Not like I think recycling foam is going to save the ocean or make the world a better safer place, but its cool, its free foam, and its fun.  Its also a great creative process.  With recycled foam you have to cut out shapes within the confines of very flat and broken pieces of old foamie top boards.  Here is a photo of the first board I made. Its much more time consuming than shaping a pressed blank, but its somehow more rewarding knowing that you are working something that would otherwise go straight into the land fill.  The other really cool thing is that these pieces of foam are allowing me to experiment with some pretty cool and weird ideas.  This is Holy Surfboard 0013...

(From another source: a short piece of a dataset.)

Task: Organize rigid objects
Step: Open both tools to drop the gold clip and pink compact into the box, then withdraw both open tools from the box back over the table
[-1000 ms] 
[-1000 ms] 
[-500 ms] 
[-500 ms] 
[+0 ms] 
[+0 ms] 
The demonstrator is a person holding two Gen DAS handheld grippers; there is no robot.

The Finless Wanderer...I got super stoked on Derek Hynd and Tom Wegener's finless revolution that I had try to one myself...And this thing is pretty wild.  I am no master of the finless surf yet, but I have pulled a few pretty wicked 360's on this nugget...And that is a really cool feeling. This board is flat, flat, flat...As I was working with a recycled blank, I used epoxy resin and a light glass schedule.  Originally I glassed on some very small side fins, however I found they limited the slide of the board so I sliced them off sacrificing bottom turn for bottom slide...This board has very hard rails on the laset 2/3 s of the board, and a very weird kind of single concave channel on the tail.  Still, I have only surfed here less than a handful of times, so I am no master. I epoxied some cork on the top of the board to experiment with a natural surface.  It seems nice but as you can see the cork is not super solid.  Looks like piranas were after me.   I will probably look for a thicker cork in the future. 
So, today I did have a little session on another little beauty...The UFO...Holy Surfboard 0016...

This little beauty has something going for her....She's fresh out of the studio, and At 4'8 she is not the tallest board in the quiver....Not exactly your Maverick's board, but she doesn't shy away from head high surf.  You might think she'd sink in the water, but, dude, she has some fatty foam in there...and bro, this board floats and paddles into waves pretty smoothly. Again, she is flat flat flat.  That translates into good paddling and wave catching.  I had a lot of waves in a short amount of time and she ripped it.  Really, the UFO surfs like a little skate board.  Here's the Craik...She's 4'8 X 19 1/4 wide and 2.8 "thick... with glassed on recycled twin fins (I grinded down the foamies plastic fins and shaped a small profiled twin fin)  The bottom contours are pretty much flat to small single conave channel on the tail and vee projecting from the fins to the rail. She has a green colored epoxy laminate coat and a polyester resin hot coat.  I used 4 and 6 oz cloth on the top and 4 oz on the bottom.  This particular foamie had a double fiberglass stringer.  Thats the Unidentified Flying Object.  This board is for sale.  I am not in a hurry to sell her, but I have a huge quiver at the moment and need the space and the money. 
 I could blog more...but we're gonna keep it short and sweet like the UFO...Happy surfing, whether its in your mind or in the water.